Credit: NASA/JPL-Caltech
Black holes at the heart of galaxies could swell to 50 billion times the mass of the sun before losing the discs of gas they rely on to sustain themselves, according to research at the University of Leicester.
In a study titled 'How Big Can a Black Hole Grow?', Professor Andrew King from the University of Leicester's Department of Physics and Astronomy explores supermassive black holes at the centre of galaxies, around which are regions of space where gas settles into an orbiting disc.
This gas can lose energy and fall inwards, feeding the black hole. But these discs are known to be unstable and prone to crumbling into stars.
Professor King calculated how big a black hole would have to be for its outer edge to keep a disc from forming, coming up with the figure of 50 billion solar masses.
The study suggests that without a disc, the black hole would stop growing, meaning 50 billion suns would roughly be the upper limit. The only way it could get larger is if a star happened to fall straight in or another black hole merged with it.
Professor King said: "The significance of this discovery is that astronomers have found black holes of almost the maximum mass, by observing the huge amount of radiation given off by the gas disc as it falls in. The mass limit means that this procedure should not turn up any masses much bigger than those we know, because there would not be a luminous disc.

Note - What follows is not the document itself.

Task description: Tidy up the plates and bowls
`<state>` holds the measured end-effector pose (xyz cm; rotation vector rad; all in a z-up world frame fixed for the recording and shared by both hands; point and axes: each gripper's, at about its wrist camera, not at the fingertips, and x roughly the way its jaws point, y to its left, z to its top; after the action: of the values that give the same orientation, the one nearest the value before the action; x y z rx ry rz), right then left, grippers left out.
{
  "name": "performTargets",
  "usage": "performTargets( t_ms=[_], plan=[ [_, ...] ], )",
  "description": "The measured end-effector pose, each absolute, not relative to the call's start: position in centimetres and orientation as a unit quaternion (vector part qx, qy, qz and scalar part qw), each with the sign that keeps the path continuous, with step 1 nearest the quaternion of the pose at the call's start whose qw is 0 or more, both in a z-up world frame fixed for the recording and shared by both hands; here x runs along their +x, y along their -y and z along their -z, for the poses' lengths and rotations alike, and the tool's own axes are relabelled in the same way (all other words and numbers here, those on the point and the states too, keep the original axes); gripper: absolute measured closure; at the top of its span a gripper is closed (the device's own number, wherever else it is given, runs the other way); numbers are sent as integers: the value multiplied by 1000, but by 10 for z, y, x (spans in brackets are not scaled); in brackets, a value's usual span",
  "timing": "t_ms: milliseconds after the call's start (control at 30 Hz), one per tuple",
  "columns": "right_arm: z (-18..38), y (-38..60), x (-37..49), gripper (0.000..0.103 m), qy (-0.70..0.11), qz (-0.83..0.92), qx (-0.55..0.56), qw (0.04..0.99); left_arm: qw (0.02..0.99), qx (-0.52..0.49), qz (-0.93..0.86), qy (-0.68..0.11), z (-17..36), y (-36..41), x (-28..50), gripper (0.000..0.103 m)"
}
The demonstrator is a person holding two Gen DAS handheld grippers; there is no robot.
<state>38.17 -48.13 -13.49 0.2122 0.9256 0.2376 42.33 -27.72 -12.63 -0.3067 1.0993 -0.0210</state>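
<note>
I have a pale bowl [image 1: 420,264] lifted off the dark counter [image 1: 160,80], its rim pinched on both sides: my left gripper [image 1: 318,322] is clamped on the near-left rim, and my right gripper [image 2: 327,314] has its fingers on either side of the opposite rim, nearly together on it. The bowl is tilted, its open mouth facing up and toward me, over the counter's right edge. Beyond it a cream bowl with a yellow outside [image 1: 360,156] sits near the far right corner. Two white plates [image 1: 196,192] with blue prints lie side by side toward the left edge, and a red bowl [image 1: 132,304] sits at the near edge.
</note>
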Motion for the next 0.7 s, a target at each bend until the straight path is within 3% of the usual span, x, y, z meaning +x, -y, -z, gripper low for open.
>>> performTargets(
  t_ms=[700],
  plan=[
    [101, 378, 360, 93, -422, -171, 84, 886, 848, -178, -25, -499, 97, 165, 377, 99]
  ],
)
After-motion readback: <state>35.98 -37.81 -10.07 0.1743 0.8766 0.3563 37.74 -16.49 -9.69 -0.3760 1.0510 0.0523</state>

"Bigger black hole masses are in principle possible -- for example, a hole near the maximum mass could merge with another black hole, and the result would be bigger still. But no light would be produced in this merger, and the bigger merged black hole could not have a disc of gas that would make light.
"One might nevertheless detect it in other ways, for example as it bent light rays passing very close to it (gravitational lensing) or perhaps in future from the gravitational waves that Einstein's General Theory of Relativity predicts would be emitted as it merged."